ACTION ITEM. Repeat every line below exactly, word for word.

INFORMATION PROVIDED.
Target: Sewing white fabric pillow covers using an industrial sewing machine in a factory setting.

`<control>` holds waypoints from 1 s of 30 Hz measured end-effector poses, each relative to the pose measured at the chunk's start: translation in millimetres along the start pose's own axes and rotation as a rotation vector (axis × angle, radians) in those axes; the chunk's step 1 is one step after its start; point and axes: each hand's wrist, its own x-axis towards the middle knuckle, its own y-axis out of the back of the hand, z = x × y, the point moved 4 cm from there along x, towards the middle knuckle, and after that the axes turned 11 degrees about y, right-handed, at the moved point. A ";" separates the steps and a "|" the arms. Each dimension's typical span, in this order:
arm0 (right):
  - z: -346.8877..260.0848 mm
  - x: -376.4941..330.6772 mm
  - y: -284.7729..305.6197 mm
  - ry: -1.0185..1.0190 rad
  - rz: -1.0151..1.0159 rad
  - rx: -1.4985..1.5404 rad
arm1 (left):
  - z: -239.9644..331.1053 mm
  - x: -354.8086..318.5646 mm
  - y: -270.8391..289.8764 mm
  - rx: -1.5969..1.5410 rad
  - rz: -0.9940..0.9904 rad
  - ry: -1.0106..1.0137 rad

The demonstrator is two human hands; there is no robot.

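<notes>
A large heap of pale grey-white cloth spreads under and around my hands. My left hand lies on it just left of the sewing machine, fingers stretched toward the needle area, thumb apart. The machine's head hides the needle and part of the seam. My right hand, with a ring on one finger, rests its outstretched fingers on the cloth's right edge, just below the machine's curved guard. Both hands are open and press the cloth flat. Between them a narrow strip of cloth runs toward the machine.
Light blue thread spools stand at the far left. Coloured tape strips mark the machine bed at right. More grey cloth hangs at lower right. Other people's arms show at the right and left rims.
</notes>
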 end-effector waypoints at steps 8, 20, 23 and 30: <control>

EXERCISE RESULT.
Target: Sewing white fabric pillow covers using an industrial sewing machine in a factory setting.

`<control>` holds waypoints from 1 s of 30 Hz measured end-effector poses, each relative to the pose measured at the chunk's start: translation in millimetres along the start pose's own axes and rotation as a rotation vector (axis × angle, radians) in those axes; the chunk's step 1 is one step after its start; point and axes: each hand's wrist, its own x-axis towards the middle knuckle, its own y-axis out of the back of the hand, z = x × y, the point moved 4 cm from there along x, towards the middle knuckle, and after that the axes turned 11 degrees about y, right-handed, at the moved point. A ";" separates the steps and a "|" the arms. Each dimension's typical span, in this order:
arm0 (right):
  - z: -346.8877..260.0848 mm
  - x: -376.4941..330.6772 mm
  - y: -284.7729..305.6197 mm
  - ry: -1.0185..1.0190 rad
  - rz: -1.0151..1.0159 rad
  - rx: -1.4985..1.5404 rad
arm1 (left):
  - z: -239.9644..331.1053 mm
  - x: -354.8086..318.5646 mm
  - y: -270.8391..289.8764 mm
  - rx: -1.5969..1.5410 rad
  - rz: -0.9940..0.9904 rad
  - ry: -1.0106..1.0137 rad

The demonstrator is two human hands; there is no robot.

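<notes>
A large heap of pale grey-white cloth spreads under and around my hands. My left hand lies on it just left of the sewing machine, fingers stretched toward the needle area, thumb apart. The machine's head hides the needle and part of the seam. My right hand, with a ring on one finger, rests its outstretched fingers on the cloth's right edge, just below the machine's curved guard. Both hands are open and press the cloth flat. Between them a narrow strip of cloth runs toward the machine.
Light blue thread spools stand at the far left. Coloured tape strips mark the machine bed at right. More grey cloth hangs at lower right. Other people's arms show at the right and left rims.
</notes>
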 end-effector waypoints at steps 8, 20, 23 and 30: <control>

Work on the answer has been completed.